The League of Nations-controlled International Force in the Saar (1934–35) may be "the first true example of an international peace observation force".

The first UN peacekeeping mission was a team of observers deployed to the Middle East in 1948, during the 1948 Arab–Israeli War. The mission was officially authorized on May 29, 1948. This date is used as a memorial day to all the UN peacekeepers who have died known as the International Day of United Nations Peacekeepers.

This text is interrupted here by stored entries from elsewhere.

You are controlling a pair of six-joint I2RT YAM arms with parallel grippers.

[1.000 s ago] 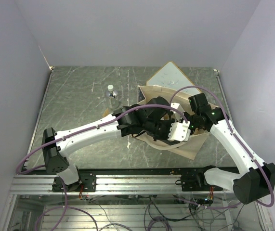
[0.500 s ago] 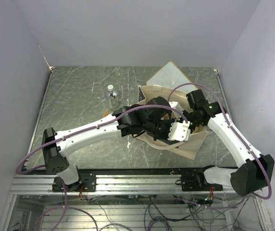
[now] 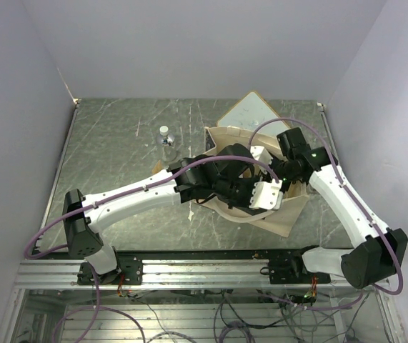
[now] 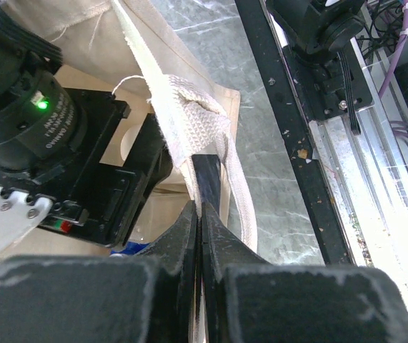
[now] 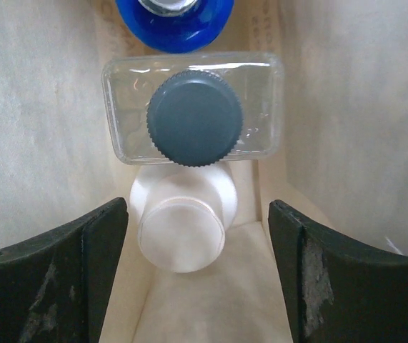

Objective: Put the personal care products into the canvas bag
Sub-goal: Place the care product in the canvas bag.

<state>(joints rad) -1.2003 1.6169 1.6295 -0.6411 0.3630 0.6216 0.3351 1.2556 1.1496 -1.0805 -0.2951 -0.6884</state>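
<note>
The bag (image 3: 286, 214) stood on the right half of the table (image 3: 118, 157), its right side close to the table's right edge and its far side just beside a tilted white board (image 3: 250, 114). Both arms crowded over its mouth. The widest bare stretch of table lay to the left and far left. Only one silver-capped bottle (image 3: 164, 135) stood there, upright and well apart from the bag.

Inside the bag, the cloth walls rose close on both sides of the right gripper (image 5: 196, 214), leaving little room sideways. Its fingers (image 5: 61, 271) were spread wide and held nothing. They hung above the contents, touching neither cloth nor containers as far as the wrist view showed.

The left gripper (image 4: 200, 214) had its fingers pressed together at the bag's near rim. They were pinched on the fabric where the woven handle (image 4: 196, 128) looped past the tips.

Three containers showed in the bag, standing in a row and touching:
- a cream cylinder (image 5: 182, 229) nearest the right gripper;
- one clear dark-capped bottle (image 5: 193, 107) past it;
- a blue cap (image 5: 175, 18) beyond, cut off by the picture edge.

That made four containers counted, three inside and one out on the table.
</note>
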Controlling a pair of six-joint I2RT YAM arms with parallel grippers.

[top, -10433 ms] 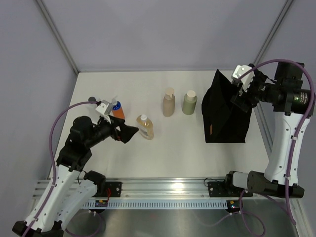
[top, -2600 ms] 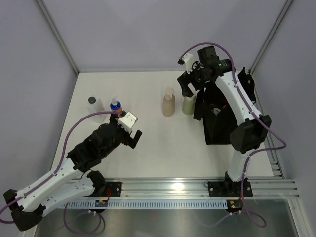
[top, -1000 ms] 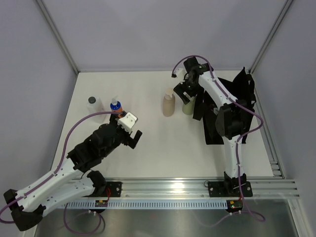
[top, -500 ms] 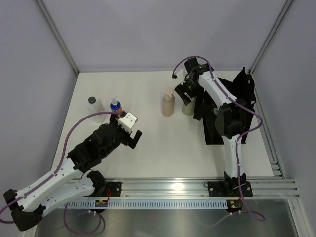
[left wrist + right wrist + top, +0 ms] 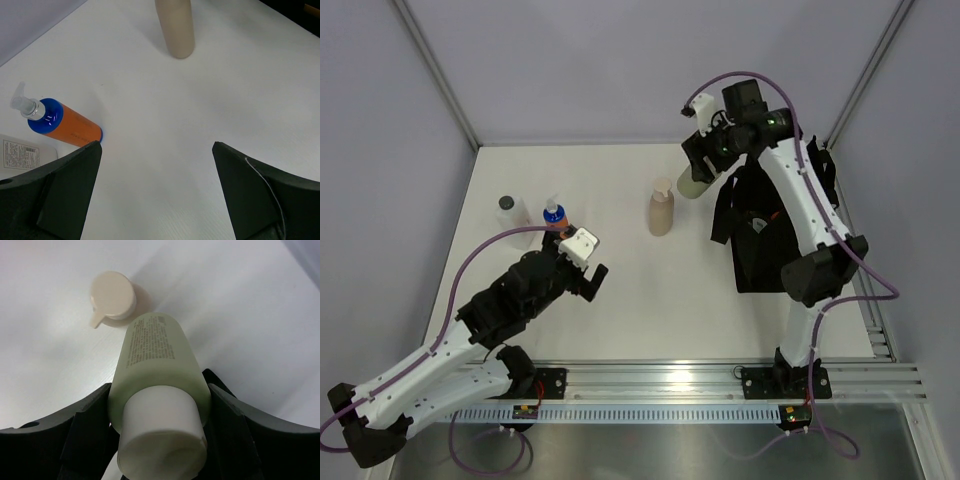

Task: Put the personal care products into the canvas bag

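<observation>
My right gripper (image 5: 703,168) is shut on the olive-green bottle with a cream cap (image 5: 692,186) and holds it in the air, just left of the black canvas bag (image 5: 775,245). The right wrist view shows the green bottle (image 5: 155,357) between both fingers of my right gripper (image 5: 160,425), cap towards the camera, above the tan pump bottle (image 5: 112,296). That tan pump bottle (image 5: 661,210) stands mid-table. An orange bottle with a blue cap (image 5: 555,214) and a clear bottle with a grey cap (image 5: 510,211) stand at the left. My left gripper (image 5: 588,281) hangs open and empty near them.
In the left wrist view the orange bottle (image 5: 70,127) lies beyond the left finger, the tan bottle (image 5: 176,27) stands further off, and the bag's edge (image 5: 300,12) shows at the top right. Grey walls close the table's back and sides.
My right gripper has closed on the olive-green bottle and lifted it off the table, away from the tan pump. The left arm has not moved.
</observation>
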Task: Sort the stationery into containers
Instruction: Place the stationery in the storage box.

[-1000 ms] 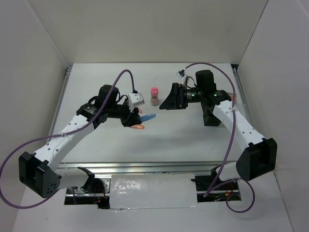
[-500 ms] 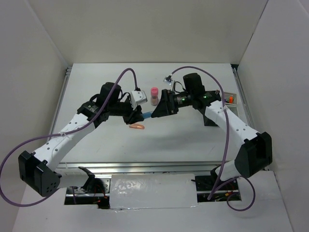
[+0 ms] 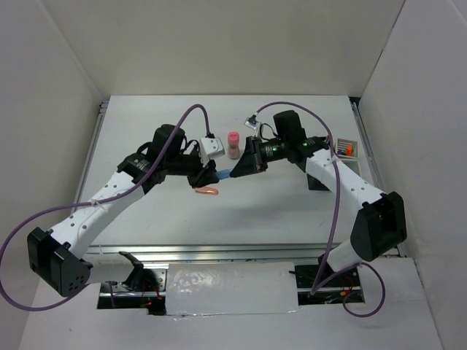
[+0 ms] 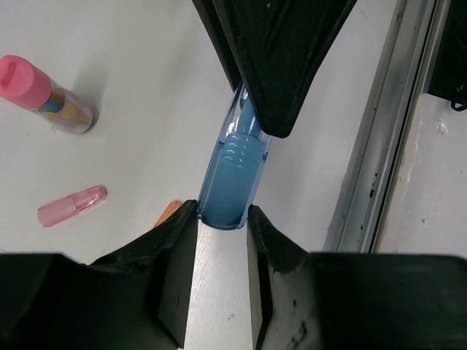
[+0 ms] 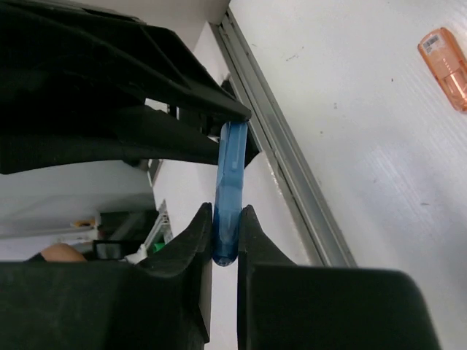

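Observation:
A translucent blue cap point(image 3: 226, 173) hangs above the table, held at both ends. My left gripper point(image 3: 212, 176) has the cap's open end point(image 4: 233, 175) between its fingertips point(image 4: 222, 211), and both pads touch it. My right gripper point(image 3: 238, 170) is shut on the rounded end point(image 5: 230, 189), its jaws point(image 5: 226, 213) pinching tight. An orange cap point(image 3: 208, 192) lies on the table below them. The pink-capped stubby cylinder point(image 3: 233, 144) stands just behind. A pink cap point(image 4: 71, 206) lies near it in the left wrist view.
The low white tray point(image 3: 343, 148) with a few items sits at the right edge by the metal rail. A dark square container point(image 3: 319, 179) is partly hidden under the right arm. White walls close in the table on three sides.
My right gripper swung left to the blue cap and shut on its free end. The left gripper shifted slightly right with the cap. The orange cap stayed on the table.

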You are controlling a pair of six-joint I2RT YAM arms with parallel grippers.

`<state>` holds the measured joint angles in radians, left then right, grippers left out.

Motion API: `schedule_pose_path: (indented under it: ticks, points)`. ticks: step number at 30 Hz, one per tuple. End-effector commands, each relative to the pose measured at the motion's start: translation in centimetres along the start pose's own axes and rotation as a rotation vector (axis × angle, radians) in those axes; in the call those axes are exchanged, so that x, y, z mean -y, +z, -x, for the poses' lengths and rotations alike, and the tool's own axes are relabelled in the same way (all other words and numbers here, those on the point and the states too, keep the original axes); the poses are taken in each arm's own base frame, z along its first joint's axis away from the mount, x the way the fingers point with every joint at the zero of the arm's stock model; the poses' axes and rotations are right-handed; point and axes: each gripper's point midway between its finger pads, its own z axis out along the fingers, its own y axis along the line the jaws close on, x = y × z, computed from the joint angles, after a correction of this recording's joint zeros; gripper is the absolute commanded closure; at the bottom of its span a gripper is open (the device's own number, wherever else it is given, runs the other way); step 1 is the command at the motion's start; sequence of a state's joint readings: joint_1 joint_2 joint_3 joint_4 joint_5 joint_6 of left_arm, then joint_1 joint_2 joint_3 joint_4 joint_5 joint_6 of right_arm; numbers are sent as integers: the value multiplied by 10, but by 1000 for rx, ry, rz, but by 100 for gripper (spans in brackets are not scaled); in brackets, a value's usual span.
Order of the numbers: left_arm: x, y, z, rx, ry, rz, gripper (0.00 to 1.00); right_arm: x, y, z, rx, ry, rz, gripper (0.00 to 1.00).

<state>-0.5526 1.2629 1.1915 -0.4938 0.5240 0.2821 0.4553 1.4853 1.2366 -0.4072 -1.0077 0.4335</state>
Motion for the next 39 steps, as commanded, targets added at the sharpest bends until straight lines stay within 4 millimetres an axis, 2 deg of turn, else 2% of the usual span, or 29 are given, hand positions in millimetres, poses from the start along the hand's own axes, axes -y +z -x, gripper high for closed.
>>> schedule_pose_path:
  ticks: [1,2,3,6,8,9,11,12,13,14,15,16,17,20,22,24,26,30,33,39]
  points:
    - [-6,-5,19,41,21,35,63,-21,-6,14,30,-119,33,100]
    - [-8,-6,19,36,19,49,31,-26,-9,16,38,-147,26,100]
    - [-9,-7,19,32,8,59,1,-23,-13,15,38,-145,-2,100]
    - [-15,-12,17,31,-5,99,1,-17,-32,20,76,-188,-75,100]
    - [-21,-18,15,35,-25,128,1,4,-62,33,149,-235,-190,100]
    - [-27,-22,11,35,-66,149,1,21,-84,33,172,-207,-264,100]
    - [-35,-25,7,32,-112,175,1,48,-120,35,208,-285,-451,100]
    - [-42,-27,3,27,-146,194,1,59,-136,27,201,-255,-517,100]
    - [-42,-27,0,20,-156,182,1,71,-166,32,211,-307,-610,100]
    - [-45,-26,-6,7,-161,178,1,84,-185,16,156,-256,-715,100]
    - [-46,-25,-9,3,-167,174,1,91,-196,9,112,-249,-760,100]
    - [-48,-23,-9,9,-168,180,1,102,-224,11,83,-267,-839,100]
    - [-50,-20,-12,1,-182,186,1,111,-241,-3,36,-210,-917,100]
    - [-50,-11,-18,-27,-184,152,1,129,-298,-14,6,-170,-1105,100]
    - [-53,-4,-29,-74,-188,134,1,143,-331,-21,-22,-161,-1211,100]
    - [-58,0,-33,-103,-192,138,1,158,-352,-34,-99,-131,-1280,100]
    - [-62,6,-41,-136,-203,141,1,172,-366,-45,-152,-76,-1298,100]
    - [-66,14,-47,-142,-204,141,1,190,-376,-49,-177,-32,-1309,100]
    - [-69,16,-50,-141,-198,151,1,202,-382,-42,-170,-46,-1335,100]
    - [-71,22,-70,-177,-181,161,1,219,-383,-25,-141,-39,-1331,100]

In 1956, the UN responded to the Suez Crisis with the United Nations Emergency Force to supervise the withdrawal of invading forces. United Nations Emergency Force as a peacekeeping force was initially suggested as a concept by Canadian diplomat and future Canadian Prime Minister Lester Pearson as a means of resolving conflicts between states. He suggested deploying unarmed or lightly armed military personnel from a number of countries, under UN command, to areas where warring parties were in need of a neutral party to observe the peace process. Pearson's proposal and offer to dedicate 1,000 Canadian peacekeepers to that cause was seen as a brilliant political move. Pearson was awarded the Nobel Peace Prize in 1957 for his work in establishing UN peacekeeping operations. UNEF was the first official armed peacekeeping operation modeled on Pearson's ideas.

==Other==
The UN also assisted with two decolonization programs during the Cold War. In 1960, the UN sent ONUC to help facilitate the decolonization of the Congo from Belgian control. It stayed on until 1964 to help maintain stability and prevent the breakup of the country during the Congo Crisis. In West New Guinea from 1962 to 1963, UNSF maintained law and order while the territory was transferred from Dutch colonial control to Indonesia.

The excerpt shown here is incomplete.